Le Laboratoire dispose de toute l'autonomie de gestion concernant son budget et dispose des crédits alloués annuellement.

Les indicateurs et la reddition de comptes

Le Laboratoire s'est donné une série d'indicateurs permettant d'évaluer le degré d'atteinte de ses objectifs de résultats, de connaître l'indice de satisfaction et les besoins de sa clientèle et l'évolution du prix de revient des services rendus.

Les indicateurs de résultats suivants ont été établis :

  • coût de revient horaire de l'unité autonome de service;
  • coût de revient horaire par domaine d'expertise;
  • effort consacré à chacun des produits et services;
  • effort consacré à la formation du personnel;
  • effort consacré à la recherche et au développement;
  • taux d'autofinancement;
  • taux de recouvrement;
  • indice de satisfaction de la clientèle;
  • obtention et maintien de la certification ISO 25.

Les documents publics

Dans un souci de transparence et conformément à l'obligation de rendre compte de ses activités, le Laboratoire rend publics trois documents : l'entente de gestion, le plan d'action et le rapport de gestion.

Le plan d'action est produit annuellement.

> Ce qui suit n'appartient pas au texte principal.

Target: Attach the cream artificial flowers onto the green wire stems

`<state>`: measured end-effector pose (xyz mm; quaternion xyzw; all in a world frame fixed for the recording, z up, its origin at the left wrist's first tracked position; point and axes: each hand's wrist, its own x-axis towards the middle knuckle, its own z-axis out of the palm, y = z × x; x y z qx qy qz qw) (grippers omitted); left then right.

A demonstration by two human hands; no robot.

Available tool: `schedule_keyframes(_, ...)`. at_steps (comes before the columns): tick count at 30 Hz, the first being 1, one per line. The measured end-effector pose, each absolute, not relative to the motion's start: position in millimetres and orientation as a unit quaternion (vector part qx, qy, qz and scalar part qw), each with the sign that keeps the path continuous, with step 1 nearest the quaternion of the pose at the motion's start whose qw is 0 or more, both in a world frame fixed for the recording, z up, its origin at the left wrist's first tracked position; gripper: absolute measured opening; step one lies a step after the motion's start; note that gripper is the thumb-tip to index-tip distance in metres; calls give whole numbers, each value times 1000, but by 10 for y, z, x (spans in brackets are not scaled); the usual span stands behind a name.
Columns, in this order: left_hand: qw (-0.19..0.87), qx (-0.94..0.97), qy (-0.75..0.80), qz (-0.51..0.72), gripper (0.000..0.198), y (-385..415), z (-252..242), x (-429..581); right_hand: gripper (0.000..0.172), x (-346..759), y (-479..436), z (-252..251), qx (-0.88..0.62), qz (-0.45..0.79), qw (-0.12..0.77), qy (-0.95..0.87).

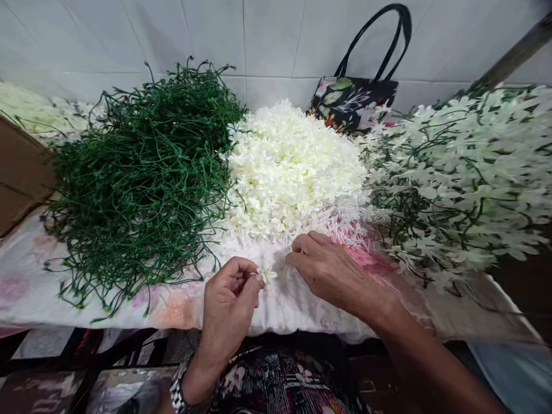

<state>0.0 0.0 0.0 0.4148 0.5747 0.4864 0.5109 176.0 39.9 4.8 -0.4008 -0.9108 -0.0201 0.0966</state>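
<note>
Between the thumb and fingers of my left hand (235, 305) is a small white artificial flower (267, 275), its petals pointing right. My right hand (325, 270) is a short way to the right, above the cloth, with its fingers pinched together; whatever they hold, if anything, is too small or hidden to make out. Just beyond both hands rises a heap of cream-white flower heads (293, 167). Thin white stamen-like strands (345, 221) lie at its near right edge, close to my right hand. A large pile of green plastic stems (150, 172) spreads to the left.
At the right is a stack of white flowers on green stems (466, 178). A black floral handbag (353, 100) leans against the tiled wall (271, 40). A cardboard box (23, 172) stands at the left edge. Patterned cloth (176, 307) covers the table.
</note>
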Motion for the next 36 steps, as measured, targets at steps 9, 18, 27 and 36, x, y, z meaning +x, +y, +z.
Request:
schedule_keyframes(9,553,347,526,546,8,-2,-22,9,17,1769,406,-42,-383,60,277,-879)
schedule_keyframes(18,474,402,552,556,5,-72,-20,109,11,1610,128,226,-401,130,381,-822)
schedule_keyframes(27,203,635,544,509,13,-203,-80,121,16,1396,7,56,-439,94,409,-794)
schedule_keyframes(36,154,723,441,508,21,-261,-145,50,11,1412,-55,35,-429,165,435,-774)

Il rappelle les orientations stratégiques et présente les objectifs opérationnels et les activités à réaliser, de même que les moyens que le Laboratoire entend mettre en œuvre pour y parvenir.

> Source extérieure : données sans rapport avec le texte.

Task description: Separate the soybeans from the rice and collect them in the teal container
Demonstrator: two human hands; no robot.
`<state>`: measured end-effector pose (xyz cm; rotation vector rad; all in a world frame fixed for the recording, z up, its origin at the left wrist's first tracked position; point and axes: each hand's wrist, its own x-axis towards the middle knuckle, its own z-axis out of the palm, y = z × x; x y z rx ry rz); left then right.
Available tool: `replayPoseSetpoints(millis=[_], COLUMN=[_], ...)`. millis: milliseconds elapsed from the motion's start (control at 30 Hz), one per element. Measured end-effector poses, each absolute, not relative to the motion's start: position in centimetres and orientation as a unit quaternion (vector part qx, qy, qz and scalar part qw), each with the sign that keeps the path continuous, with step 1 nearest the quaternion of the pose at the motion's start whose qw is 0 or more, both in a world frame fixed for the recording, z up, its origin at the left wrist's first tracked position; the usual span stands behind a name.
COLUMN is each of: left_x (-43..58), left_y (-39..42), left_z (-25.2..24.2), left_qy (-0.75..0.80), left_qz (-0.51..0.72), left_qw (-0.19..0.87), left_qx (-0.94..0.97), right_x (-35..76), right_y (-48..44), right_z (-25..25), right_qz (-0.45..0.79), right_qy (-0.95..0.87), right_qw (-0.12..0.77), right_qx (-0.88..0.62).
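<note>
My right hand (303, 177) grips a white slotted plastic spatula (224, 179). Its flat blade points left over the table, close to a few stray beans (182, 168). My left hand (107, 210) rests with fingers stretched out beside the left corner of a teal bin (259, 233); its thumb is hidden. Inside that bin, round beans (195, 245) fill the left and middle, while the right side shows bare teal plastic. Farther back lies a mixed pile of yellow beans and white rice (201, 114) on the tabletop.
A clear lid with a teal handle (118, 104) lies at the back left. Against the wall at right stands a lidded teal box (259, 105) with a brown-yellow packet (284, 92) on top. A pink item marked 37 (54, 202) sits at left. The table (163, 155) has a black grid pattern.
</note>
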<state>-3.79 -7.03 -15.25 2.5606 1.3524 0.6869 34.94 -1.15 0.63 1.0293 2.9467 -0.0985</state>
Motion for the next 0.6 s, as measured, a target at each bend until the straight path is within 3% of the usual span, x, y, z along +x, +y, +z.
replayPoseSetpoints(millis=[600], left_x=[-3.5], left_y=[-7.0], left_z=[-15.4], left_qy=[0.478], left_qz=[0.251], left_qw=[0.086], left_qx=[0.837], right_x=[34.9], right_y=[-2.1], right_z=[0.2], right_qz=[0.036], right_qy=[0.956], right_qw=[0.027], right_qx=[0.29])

Le rapport de gestion certifié est également produit dans les trois mois suivant la fin de l'année financière. Il est soumis au sous-ministre de la Sécurité publique pour approbation. Son contenu devra comprendre :

  • l'analyse budgétaire;
  • l'information relative aux services rendus;
  • la comparaison des résultats en regard des objectifs fixés et leur exploitation.

Les mécanismes de révision

Le sous-ministre et le directeur du Laboratoire ont la responsabilité de réviser périodiquement la présente entente de gestion afin de la faire évoluer en fonction des résultats obtenus et en tenant compte des modifications au contexte légal, administratif et organisationnel entourant les activités du Laboratoire.